(Yicai) July 1 -- International bank card clearing institutions Visa and MasterCard have cut Chinese merchants’ handling fees for transactions made by foreign bank card holders.
Merchants in the Chinese mainland are paying lower handling fees on offline transactions made with overseas bank cards since June 15, according to payment industry insiders.
International tourists traveling to China face no little inconvenience in offline purchasing scenarios because merchants usually do not accept overseas bank cards due to the high handling fees. In fact, the People’s Bank of China has been promoting the optimization of the country’s international payment environment since March.
Major international payment card service providers will cut their handling fees for foreign bank card transactions in the Chinese mainland to about 1.5 percent from between 2.5 percent and 3 percent, financial media Caixin earlier reported. Handling fees for Chinese bank cards are around 0.6 percent, with mobile payment fees even lower.
The adjusted handling fees for overseas bank card transactions have so far benefited over 45,000 merchants in the Chinese mainland, according to Agricultural Bank of China. Other Chinese state-owned lenders, such as Bank of China, China Construction Bank, and Industrial and Commercial Bank of China, also released notices about the reduced transaction fees.

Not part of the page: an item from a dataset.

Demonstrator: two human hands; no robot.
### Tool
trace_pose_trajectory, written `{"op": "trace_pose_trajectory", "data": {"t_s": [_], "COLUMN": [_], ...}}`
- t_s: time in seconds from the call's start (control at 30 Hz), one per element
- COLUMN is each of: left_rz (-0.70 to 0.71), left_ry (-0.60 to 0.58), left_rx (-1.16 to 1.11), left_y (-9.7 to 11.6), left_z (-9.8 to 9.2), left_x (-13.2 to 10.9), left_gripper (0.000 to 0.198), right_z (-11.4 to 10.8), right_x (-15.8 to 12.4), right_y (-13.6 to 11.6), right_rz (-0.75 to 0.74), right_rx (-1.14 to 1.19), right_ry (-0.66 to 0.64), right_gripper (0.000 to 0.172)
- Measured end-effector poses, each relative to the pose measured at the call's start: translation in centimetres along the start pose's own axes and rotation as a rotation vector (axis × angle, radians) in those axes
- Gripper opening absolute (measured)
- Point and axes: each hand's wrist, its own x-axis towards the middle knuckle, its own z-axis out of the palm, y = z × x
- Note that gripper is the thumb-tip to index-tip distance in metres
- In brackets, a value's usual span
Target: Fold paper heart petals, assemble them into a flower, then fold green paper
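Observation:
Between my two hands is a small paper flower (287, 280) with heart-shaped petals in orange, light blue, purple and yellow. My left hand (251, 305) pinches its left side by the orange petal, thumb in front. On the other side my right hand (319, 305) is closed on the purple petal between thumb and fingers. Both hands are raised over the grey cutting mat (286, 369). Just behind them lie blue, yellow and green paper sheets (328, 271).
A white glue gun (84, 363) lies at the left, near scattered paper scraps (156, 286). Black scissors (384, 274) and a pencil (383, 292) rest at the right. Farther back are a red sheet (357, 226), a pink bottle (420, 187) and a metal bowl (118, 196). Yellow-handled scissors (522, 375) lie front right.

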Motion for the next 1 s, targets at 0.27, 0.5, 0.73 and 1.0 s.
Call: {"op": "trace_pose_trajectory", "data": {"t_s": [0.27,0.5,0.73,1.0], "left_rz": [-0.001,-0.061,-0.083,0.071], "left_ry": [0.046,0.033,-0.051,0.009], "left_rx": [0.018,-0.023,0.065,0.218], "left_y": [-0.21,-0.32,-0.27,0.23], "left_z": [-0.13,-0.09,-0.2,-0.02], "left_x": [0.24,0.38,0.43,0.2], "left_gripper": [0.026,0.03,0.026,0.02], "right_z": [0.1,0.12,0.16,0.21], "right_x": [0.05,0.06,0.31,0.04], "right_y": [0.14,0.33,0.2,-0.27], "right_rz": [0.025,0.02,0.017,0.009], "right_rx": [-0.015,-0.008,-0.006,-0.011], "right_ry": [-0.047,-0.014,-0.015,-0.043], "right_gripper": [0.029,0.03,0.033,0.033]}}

The number of offline sales transactions made in the mainland with overseas bank cards nearly doubled to 1.7 million in May from February, achieving a corresponding value of about CNY3 billion (USD408.7 million).
Transactions made with MasterCard’s foreign bank cards in the Chinese mainland more than doubled as of May 31 from a year earlier.
Visa will invest more and more resources to optimize its existing procedures regarding the settlement of transactions via point-of-sale machines and adjust to policy cost changes aiming to lower small- and medium-sized merchants’ costs, the company said.